Repeat the entries without change, omitting the pictures.
-------- DATA FOR REVIEW
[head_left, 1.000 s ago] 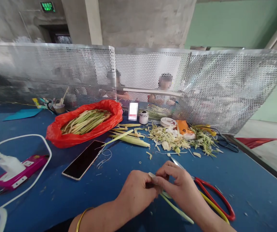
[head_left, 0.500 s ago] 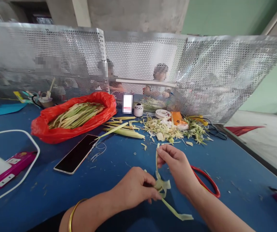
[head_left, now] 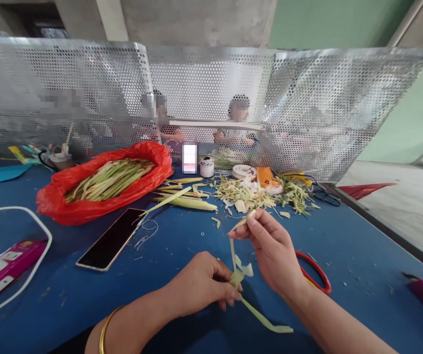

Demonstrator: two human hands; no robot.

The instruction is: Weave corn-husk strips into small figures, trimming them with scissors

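Observation:
My left hand (head_left: 204,279) pinches a small knotted piece of pale green leaf strips (head_left: 237,278) between thumb and fingers, low over the table. One loose end (head_left: 265,318) of it trails down to the right, and a short flap sticks up beside the knot. Above and to the right, my right hand (head_left: 274,248) is closed on the upper leaf strip (head_left: 233,250), which runs up from the knot and bends over at the fingers. Red-handled scissors (head_left: 324,278), partly hidden by my right forearm, lie beside it on the blue table (head_left: 182,243).
A red plastic bag (head_left: 58,189) of long leaves stands at the left. A phone (head_left: 110,241) lies before it. Leaf scraps (head_left: 242,194), a tape roll (head_left: 244,171) and a small jar (head_left: 207,168) sit along a perforated metal screen (head_left: 204,73). Purple power strips flank the table.
My right hand has turned over and shifted slightly, so the upper strip now bends at its fingers. My left hand keeps its pinch on the knot. The whole view has shifted a little.

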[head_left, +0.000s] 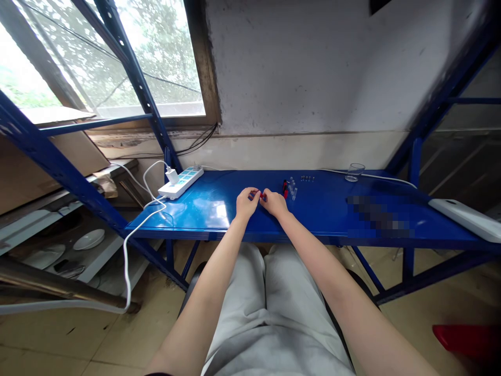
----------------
_TASK RESPONSE_
[head_left, 1.000 s ago] 
[head_left, 0.500 s ago] 
[head_left, now] 

Demonstrator: two human hands; no robot.

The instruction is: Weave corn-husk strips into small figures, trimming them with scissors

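Observation:
My left hand (head_left: 204,279) pinches a small knotted piece of pale green leaf strips (head_left: 237,278) between thumb and fingers, low over the table. One loose end (head_left: 265,318) of it trails down to the right, and a short flap sticks up beside the knot. Above and to the right, my right hand (head_left: 274,248) is closed on the upper leaf strip (head_left: 233,250), which runs up from the knot and bends over at the fingers. Red-handled scissors (head_left: 324,278), partly hidden by my right forearm, lie beside it on the blue table (head_left: 182,243).
A red plastic bag (head_left: 58,189) of long leaves stands at the left. A phone (head_left: 110,241) lies before it. Leaf scraps (head_left: 242,194), a tape roll (head_left: 244,171) and a small jar (head_left: 207,168) sit along a perforated metal screen (head_left: 204,73). Purple power strips flank the table.
My right hand has turned over and shifted slightly, so the upper strip now bends at its fingers. My left hand keeps its pinch on the knot. The whole view has shifted a little.
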
[head_left, +0.000s] 

No further work remains on this exercise.